Earlier this yr, we talked about that we’re bringing pc use capabilities to builders by way of the Gemini API. Immediately, we’re releasing the Gemini 2.5 Laptop Use mannequin, our new specialised mannequin constructed on Gemini 2.5 Professional’s visible understanding and reasoning capabilities that powers brokers able to interacting with consumer interfaces (UIs). It outperforms main alternate options on a number of internet and cellular management benchmarks, all with decrease latency. Builders can entry these capabilities by way of the Gemini API in Google AI Studio and Vertex AI.

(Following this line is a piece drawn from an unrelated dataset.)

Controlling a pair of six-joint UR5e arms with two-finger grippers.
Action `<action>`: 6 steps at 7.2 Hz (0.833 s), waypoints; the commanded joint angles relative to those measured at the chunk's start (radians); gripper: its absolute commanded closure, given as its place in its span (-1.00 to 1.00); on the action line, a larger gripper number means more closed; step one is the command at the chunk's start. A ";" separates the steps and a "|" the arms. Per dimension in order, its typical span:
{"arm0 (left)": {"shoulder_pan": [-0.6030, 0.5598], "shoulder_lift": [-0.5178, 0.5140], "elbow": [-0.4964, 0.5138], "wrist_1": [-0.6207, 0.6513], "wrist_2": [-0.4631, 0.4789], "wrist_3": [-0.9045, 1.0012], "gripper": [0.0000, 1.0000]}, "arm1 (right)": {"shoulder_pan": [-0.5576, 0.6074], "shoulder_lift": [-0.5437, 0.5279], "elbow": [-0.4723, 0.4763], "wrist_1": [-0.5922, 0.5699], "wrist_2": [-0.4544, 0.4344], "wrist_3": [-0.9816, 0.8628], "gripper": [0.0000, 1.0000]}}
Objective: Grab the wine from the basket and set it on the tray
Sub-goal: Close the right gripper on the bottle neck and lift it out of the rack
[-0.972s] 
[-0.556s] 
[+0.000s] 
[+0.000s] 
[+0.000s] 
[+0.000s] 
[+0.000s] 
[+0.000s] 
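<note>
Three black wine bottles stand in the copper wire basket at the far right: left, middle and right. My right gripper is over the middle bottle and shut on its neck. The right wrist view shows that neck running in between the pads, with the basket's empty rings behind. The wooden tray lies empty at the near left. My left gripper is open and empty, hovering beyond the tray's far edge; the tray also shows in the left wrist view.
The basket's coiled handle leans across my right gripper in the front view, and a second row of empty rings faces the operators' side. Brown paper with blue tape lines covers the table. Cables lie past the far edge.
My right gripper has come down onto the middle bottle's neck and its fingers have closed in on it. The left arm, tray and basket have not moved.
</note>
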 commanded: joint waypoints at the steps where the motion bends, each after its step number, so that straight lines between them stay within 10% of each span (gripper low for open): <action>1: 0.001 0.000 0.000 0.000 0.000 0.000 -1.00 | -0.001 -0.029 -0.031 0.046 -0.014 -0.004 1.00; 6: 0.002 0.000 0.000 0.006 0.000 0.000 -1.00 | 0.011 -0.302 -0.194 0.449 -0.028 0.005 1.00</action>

Whereas AI fashions can interface with software program by structured APIs, many digital duties nonetheless require direct interplay with graphical consumer interfaces, for instance, filling and submitting kinds. To finish these duties, brokers should navigate internet pages and functions simply as people do: by clicking, typing and scrolling. The power to natively fill out kinds, manipulate interactive components like dropdowns and filters, and function behind logins is a vital subsequent step in constructing highly effective, general-purpose brokers.
The way it works
The mannequin’s core capabilities are uncovered by the brand new `computer_use` instrument within the Gemini API and ought to be operated inside a loop. Inputs to the instrument are the consumer request, screenshot of the surroundings, and a historical past of latest actions. The enter can even specify whether or not to exclude features from the full listing of supported UI actions or specify further customized features to incorporate.